China has named a special envoy for the Horn of Africa, reflecting the growing interest by the world powers in one of Africa’s strategic, but lately troubled, regions.
Wang Wenbin, China’s Spokesman for the Ministry of Foreign Affairs, told reporters on Tuesday that Beijing had named Xue Bing, a former ambassador to Papua New Guinea, as the special envoy for the Horn of Africa affairs.
Xue is a veteran diplomat with work experience in Africa, the Americas, and Oceania, said Wang at a daily press briefing, whose transcript was shared with African media outlets.

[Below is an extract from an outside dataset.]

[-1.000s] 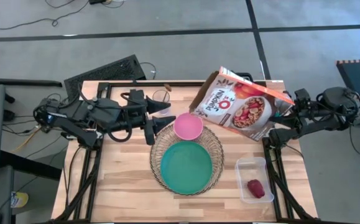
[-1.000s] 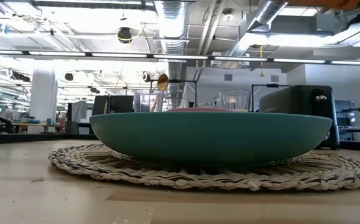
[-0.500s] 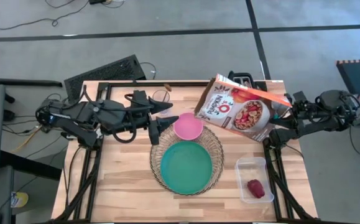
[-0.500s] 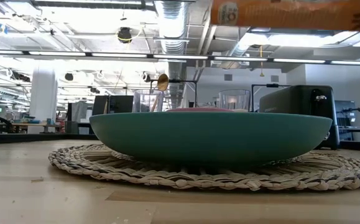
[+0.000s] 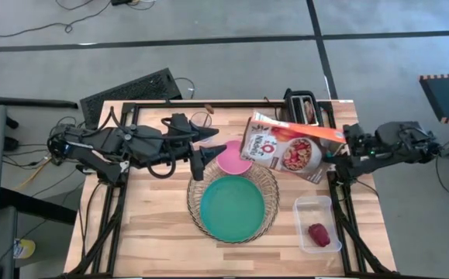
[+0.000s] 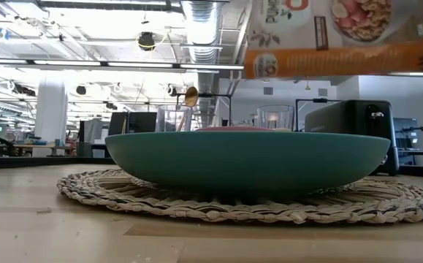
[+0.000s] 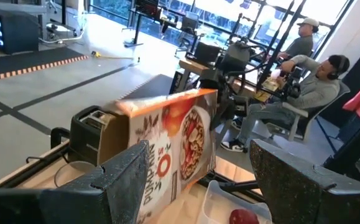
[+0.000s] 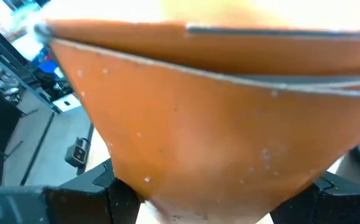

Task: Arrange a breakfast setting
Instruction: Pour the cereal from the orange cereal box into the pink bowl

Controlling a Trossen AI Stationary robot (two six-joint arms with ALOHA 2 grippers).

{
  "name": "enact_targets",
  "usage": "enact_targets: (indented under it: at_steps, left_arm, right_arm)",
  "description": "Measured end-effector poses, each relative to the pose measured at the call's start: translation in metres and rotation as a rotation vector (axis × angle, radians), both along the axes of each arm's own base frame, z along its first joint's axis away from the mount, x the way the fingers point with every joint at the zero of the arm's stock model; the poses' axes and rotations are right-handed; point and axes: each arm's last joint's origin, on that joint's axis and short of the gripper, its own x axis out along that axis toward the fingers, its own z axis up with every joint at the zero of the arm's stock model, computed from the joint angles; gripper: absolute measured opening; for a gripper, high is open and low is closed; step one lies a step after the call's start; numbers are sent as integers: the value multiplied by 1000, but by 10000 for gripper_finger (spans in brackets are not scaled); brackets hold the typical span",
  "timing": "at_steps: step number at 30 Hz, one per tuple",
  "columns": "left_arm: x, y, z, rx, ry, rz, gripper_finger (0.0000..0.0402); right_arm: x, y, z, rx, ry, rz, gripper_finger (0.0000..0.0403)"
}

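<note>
A teal plate (image 5: 232, 209) sits on a round woven charger (image 5: 195, 186), and a pink bowl (image 5: 236, 159) rests at the charger's far edge. A dark red fruit (image 5: 319, 234) lies in a clear tub (image 5: 305, 209). A small spoon (image 6: 191, 96) stands in a glass at the far side. The bagel is out of view. My left gripper (image 5: 208, 152) is open and empty, just left of the bowl. My right gripper (image 5: 335, 155) is shut on a cereal box (image 5: 290, 147) that it holds above the table, right of the bowl. My right gripper pinches the cereal box at its right-hand end (image 5: 326, 155) between its two fingers (image 8: 111, 186), one on each of two opposite sides, with the orange face (image 8: 217, 124) between them. The fingers come in about level from the table's right. The box is lifted clear and lies nearly level, its other end (image 5: 249, 139) toward the bowl.
A black toaster (image 5: 302, 105) stands at the table's far edge behind the box, and it also shows in the low view (image 6: 350, 120). Two clear glasses (image 6: 171, 117) stand at the far side. Seated people show beyond the table in the left wrist view (image 7: 316, 87).
My right gripper has brought the cereal box down and turned it from a steep tilt to nearly level; in the low view the box has dropped into the top of the picture. My left gripper has edged toward the bowl and stayed open.
</note>
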Motion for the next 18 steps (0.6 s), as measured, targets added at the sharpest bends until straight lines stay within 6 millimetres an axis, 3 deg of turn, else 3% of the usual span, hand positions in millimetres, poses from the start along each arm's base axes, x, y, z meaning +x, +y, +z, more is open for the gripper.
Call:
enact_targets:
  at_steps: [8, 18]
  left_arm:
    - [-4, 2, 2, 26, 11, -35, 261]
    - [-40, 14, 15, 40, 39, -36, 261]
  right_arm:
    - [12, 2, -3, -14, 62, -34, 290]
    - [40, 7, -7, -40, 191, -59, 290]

“As a common friend to countries in the Horn of Africa, China has always been committed to promoting peace, stability and development in the region,” Mr Wang said.
“The Special Envoy will establish work relationship with colleagues from relevant parties as soon as possible and maintain close communication and coordination on advancing the implementation of the Outlook on Peace and Development in the Horn of Africa.”

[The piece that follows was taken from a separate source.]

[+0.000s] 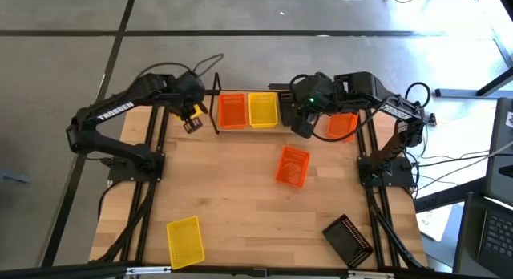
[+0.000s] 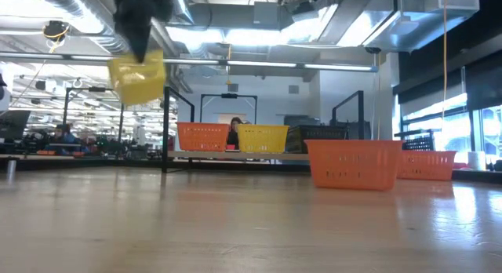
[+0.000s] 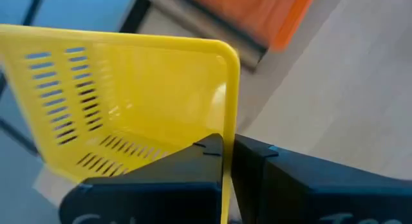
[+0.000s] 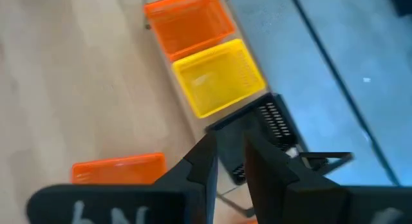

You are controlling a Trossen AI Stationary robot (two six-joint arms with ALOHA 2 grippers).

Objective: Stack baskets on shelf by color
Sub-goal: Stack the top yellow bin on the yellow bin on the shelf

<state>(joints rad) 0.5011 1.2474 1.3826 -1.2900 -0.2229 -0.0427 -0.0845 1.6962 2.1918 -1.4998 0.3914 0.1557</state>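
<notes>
White "TROSSEN" on left arm [image 1: 112,112], claw [image 3: 226,161] gripping yellow basket [image 3: 129,108]

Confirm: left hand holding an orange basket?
No. The left hand is clamped on the wall of a yellow basket.

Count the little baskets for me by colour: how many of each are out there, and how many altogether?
Yellow baskets: 3
Orange baskets: 3
Black baskets: 2
Total: 8
</notes>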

The announcement followed the pledge by Chinese Foreign Minister Wang Yi.
On a tour of Kenya, Eritrea and the Comoros in January, Mr Wang Yi had pledged to name a special envoy for the Horn, currently troubled with incidents of instability.
The Foreign Minister’s ‘Outlook on Peace and Development in the Horn of Africa’, a programme by Beijing to support regional countries in achieving lasting peace and security and embracing development, involved naming a dedicated diplomat for the role.
The region, one of China’s growing markets is facing challenges such as the crisis in Sudan which is struggling to establish a transitional government after the coup, Somalia’s delayed elections, Ethiopia’s conflict in Tigray and South Sudan’s stalled transition.
China’s Xue Bing will join a growing list of special envoys for the Horn.
The UN also named Hannah Teteh the Under Secretary-General and Special Representative of the Secretary General to the African Union. She will also be the head of the UN to the African Union.
Others are Nigeria's former President Olusegun Obasanjo for the AU, David Satterfield for the US (he replaced Jeffrey Feltman last month) and the European Union's Annette Weber.
Beijing, though, says it believes African countries can resolve their crisis with support, and has opposed external sanctions on Ethiopia and Eritrea. Both the US and China have strategic interests in the Horn, especially as it is a crucial sea route for their goods.